Report every line from the material that contains the word "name".

+++ DATA EXCERPT

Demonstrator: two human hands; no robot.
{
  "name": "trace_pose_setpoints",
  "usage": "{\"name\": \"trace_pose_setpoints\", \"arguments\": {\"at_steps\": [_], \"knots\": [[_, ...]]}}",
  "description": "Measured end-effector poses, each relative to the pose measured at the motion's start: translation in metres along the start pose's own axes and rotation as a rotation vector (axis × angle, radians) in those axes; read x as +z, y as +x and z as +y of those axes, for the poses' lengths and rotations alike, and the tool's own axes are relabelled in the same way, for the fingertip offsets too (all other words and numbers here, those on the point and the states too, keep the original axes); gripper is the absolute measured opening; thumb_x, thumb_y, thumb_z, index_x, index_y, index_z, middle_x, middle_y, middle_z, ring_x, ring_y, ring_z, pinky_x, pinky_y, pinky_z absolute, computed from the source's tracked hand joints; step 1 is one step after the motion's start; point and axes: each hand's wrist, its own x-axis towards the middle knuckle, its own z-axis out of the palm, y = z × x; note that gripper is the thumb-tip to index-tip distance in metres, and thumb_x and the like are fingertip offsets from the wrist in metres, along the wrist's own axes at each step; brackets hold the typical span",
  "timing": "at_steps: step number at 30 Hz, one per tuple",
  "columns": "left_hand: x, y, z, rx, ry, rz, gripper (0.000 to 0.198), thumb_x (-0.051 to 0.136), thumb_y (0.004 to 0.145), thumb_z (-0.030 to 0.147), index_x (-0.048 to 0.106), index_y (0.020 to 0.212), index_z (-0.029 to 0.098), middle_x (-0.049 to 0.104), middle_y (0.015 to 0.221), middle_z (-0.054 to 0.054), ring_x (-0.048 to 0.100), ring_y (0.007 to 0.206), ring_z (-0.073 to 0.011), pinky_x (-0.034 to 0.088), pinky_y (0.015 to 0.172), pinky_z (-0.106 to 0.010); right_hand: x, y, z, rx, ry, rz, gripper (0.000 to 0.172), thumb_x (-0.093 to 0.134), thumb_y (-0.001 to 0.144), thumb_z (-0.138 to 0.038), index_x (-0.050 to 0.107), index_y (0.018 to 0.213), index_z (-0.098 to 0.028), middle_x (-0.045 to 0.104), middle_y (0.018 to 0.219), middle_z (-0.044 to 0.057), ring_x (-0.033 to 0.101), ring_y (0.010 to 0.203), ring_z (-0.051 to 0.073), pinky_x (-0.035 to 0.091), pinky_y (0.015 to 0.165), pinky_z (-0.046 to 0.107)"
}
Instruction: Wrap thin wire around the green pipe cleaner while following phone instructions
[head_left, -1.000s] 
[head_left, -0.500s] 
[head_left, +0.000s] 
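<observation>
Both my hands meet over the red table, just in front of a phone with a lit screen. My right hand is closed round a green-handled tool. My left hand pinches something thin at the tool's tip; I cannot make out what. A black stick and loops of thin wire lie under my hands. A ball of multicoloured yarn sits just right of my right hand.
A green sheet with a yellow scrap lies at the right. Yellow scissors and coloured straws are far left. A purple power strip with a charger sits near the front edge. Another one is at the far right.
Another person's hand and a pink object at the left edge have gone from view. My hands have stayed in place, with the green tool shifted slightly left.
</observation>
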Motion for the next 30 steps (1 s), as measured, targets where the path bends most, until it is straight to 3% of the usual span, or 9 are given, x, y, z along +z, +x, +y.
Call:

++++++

> _WRITTEN SOLUTION_
  "name": "trace_pose_setpoints",
  "usage": "{\"name\": \"trace_pose_setpoints\", \"arguments\": {\"at_steps\": [_], \"knots\": [[_, ...]]}}",

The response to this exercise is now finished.